至于抢着枪毙程毅的事儿,当初多少人都是就地枪毙的,根本等不到上头文件批示,乱哄哄的,谁管?都说自己冤枉呢,哪里有那么多精力去一一核查?
摊上的只能自认倒霉!
程福贵给自己吃了一颗定心丸。
但是程如山的本事却也让他忌惮不已,知道不能再起冲突,最好大家都避避风头。
他离开革委会对程福万道:“最近先不要理睬程如州他们,只管做好自己的工作。”
周书记都帮忙传话,他也不能不知好歹,免得得罪人,升迁的事儿已经黄了,公社书记的工作不能再被夺走。他要马上回去主持工作,不能被副书记趁机捡了便宜!
程如山跑了一趟县革委会,把那件事儿摆平,家里人都松了口气。
转眼一个多月过去。
时值深秋,村子里那棵几百年的古槐树每天都簌簌地飘着落叶,路边的白杨树叶一片金黄,风一吹飒飒落一地。老婆子、孩子们会挎着筐子,拿着草耙子去搂草。
文生拿着耙子挎着筐子,大宝小宝一人一根长长的铁条穿树叶,穿满就往筐子里撸,人小腿快的,一会儿也能穿很多。他们搂草,程蕴之则拿着镰刀在那附近割点干草或者树枝,拿回去囤着冬天生火。

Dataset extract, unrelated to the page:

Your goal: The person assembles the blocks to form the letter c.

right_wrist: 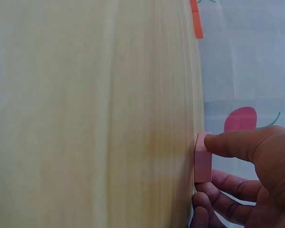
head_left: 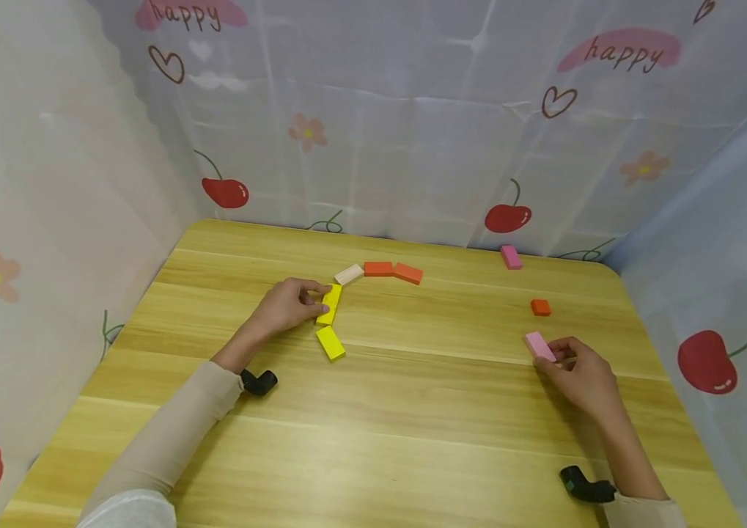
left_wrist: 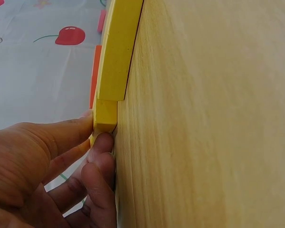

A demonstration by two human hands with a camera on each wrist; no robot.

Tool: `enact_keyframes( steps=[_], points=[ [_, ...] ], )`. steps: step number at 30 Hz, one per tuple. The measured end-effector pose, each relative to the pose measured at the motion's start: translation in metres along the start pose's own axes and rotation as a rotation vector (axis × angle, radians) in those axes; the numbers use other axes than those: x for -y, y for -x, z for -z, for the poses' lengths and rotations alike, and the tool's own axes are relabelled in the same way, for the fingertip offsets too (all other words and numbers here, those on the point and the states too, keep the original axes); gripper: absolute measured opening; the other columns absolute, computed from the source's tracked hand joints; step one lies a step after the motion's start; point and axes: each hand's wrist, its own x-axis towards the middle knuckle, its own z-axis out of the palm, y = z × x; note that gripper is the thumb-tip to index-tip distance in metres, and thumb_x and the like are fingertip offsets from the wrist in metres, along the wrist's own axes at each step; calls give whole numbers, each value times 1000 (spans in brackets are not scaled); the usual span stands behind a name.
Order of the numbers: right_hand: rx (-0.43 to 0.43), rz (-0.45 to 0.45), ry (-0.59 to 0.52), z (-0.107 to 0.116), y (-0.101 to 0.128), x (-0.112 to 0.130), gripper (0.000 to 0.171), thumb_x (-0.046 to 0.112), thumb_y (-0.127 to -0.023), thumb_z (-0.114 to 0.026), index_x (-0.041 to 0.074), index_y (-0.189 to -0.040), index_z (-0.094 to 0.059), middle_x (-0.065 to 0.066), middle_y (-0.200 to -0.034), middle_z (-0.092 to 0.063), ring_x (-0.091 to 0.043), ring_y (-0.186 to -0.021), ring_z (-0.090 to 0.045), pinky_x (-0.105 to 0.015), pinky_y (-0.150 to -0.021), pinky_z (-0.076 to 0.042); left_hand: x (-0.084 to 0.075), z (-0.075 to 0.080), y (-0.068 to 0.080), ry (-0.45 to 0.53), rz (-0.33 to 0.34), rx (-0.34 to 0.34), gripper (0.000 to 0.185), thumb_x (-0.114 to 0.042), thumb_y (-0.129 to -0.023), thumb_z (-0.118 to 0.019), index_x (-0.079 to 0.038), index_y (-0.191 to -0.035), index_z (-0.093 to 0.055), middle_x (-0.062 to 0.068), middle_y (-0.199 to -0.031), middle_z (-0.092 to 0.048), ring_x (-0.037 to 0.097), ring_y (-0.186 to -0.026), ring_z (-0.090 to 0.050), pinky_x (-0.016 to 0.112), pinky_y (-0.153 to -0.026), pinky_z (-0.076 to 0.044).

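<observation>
Mid-frame, the upper yellow block (head_left: 333, 299) points up, leaning slightly right; at right, the nearer pink block (head_left: 536, 344) slants from upper left to lower right. Count two yellow, two pink, three orange blocks (head_left: 378, 269), one beige block (head_left: 350, 275). The left hand (head_left: 287, 303) pinches the yellow one; the right hand (head_left: 584, 375) pinches the pink.

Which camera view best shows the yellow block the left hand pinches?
The head view: the yellow block shows nearly whole beside the left hand. Left wrist shows only part, up close; right wrist, none.
</observation>
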Motion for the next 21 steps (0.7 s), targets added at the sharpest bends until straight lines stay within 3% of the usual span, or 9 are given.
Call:
enact_keyframes(
  steps=[21],
  points=[
    [35, -35, 1, 1, -2, 5, 51, 44, -99, -74, 0, -123, -69, -19, -109, -74, -28, -97, -69, -31, -76, -48, 1, 0, -1, 2, -4, -5, 45, -30, -98, -82, -21, -140, -74, 5, -98, -72, 22, -82, -60, 30, -66, -45]
  ],
)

“大宝小宝,给我们继续讲孙悟空呗。”狗蛋狗剩几个孩子看到他们就跑过来。
大宝:“那不行,我们还搂草呢。”
“我帮你搂!”几个孩子争先恐后地喊。
小宝:“我大哥讲。”他说的是文生。
几个孩子又赶紧讨好文生,“大哥,大哥,求你给我们讲故事呗。”
文生:“昨天才讲过,今天还没开始呢。”他专心搂草。
三人现在不仅仅能听爷爷嫲嫲、姜琳讲故事,还有收音机可以听。晚上有个孙爷爷讲西游记,可把三人给勾搭得不行,就等着赶紧天黑继续听,可天总黑得很慢给他们急得够呛,闫润芝这才打发他们出来搂草的。